* [What the exercise asks]:
State the number of lines in the records beneath that hold the word "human", and add nothing.

Records from a data source:
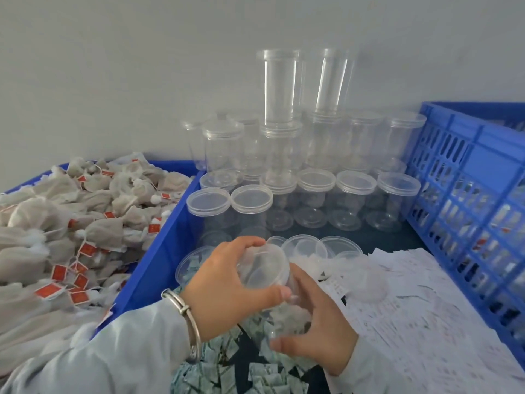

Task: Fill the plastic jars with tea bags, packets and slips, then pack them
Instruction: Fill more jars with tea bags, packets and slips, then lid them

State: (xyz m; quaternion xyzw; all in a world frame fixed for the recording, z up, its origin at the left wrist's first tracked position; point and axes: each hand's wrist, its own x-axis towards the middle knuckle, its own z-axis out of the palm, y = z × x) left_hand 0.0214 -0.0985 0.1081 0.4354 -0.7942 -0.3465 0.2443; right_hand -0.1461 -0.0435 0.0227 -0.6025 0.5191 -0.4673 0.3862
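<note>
My left hand [227, 282] grips the clear lid [262, 268] of a plastic jar from above, fingers curled round its rim. Below it, my right hand [318, 331] holds the jar's clear body [287, 317], which is tilted and has tea bags inside. Under both hands lie small pale green packets [227, 362]. White paper slips [420, 308] are spread to the right. A heap of grey tea bags with red tags [71, 223] fills the blue bin on the left.
Lidded empty jars [315, 191] stand in rows and stacks at the back against the wall. Several loose lids [304, 248] lie just beyond my hands. A blue slotted crate [468, 200] holding filled jars stands at the right. The blue bin's wall [159, 251] borders the left.
</note>
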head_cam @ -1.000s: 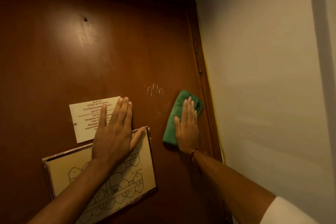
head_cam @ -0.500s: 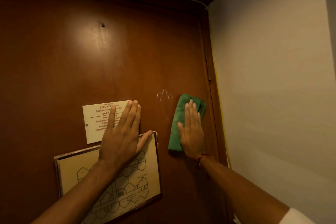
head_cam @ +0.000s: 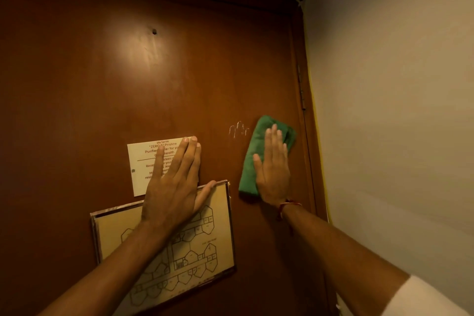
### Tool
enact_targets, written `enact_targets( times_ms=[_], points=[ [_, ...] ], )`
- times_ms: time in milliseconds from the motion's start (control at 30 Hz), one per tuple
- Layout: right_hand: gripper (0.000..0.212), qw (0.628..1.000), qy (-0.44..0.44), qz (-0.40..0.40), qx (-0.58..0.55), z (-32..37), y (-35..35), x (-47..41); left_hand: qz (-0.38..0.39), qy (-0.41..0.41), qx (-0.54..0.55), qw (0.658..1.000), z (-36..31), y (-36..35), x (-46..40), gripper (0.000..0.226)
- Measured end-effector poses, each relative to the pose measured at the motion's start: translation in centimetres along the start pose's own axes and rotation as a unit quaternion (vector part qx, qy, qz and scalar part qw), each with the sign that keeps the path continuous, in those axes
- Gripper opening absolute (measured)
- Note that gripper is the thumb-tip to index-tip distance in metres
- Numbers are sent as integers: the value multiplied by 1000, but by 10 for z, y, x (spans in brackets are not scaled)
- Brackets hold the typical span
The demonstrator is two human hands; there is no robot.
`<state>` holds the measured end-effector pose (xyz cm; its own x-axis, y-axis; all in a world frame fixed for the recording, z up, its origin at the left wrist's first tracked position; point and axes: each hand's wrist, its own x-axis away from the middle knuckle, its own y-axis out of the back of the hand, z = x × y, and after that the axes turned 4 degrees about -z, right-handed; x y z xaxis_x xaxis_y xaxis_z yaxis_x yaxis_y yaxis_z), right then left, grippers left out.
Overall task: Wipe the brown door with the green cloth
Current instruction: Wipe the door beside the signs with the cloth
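Near the hinge edge of the glossy brown wooden door [head_cam: 107, 90], the right hand [head_cam: 273, 174] presses the folded green cloth [head_cam: 252, 156] flat, fingers extended. The left hand [head_cam: 174, 187], also open, braces on the notices. Wiping is mid-stroke; next likely the whitish scribble [head_cam: 238, 129] alongside.

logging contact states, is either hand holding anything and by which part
The right hand pins the green cloth flat against the brown door, palm over its right half, no closed grip. The left hand holds nothing.
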<state>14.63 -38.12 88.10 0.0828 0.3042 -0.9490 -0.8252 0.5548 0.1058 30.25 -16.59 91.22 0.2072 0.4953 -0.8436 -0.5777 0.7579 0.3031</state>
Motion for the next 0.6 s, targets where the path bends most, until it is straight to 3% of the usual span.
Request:
enact_targets(
  times_ms=[133, 267, 467, 600],
  points=[
    [70, 998, 56, 40, 10, -15, -5, 57, 4, -2, -3, 1000, 1, 2, 2, 88],
    [71, 998, 21, 56, 18, -39, -2, 97, 6, -6, -10, 1000, 4, 3, 6, 87],
    [67, 999, -51, 5, 0, -7, 5, -10, -5, 2, -12, 1000, 13, 3, -1, 90],
    [68, 997, 67, 24, 3, 17, 1, -10, -14, 7, -13, 1000, 16, 3, -3, 90]
  ],
)
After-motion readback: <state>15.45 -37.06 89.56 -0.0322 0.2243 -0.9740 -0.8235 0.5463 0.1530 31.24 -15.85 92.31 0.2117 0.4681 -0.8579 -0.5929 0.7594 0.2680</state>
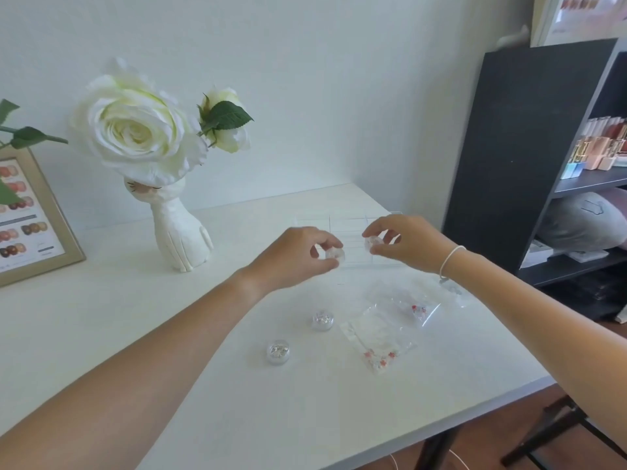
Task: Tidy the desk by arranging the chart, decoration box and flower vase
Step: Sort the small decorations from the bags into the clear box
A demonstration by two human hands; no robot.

* [Written solution]:
2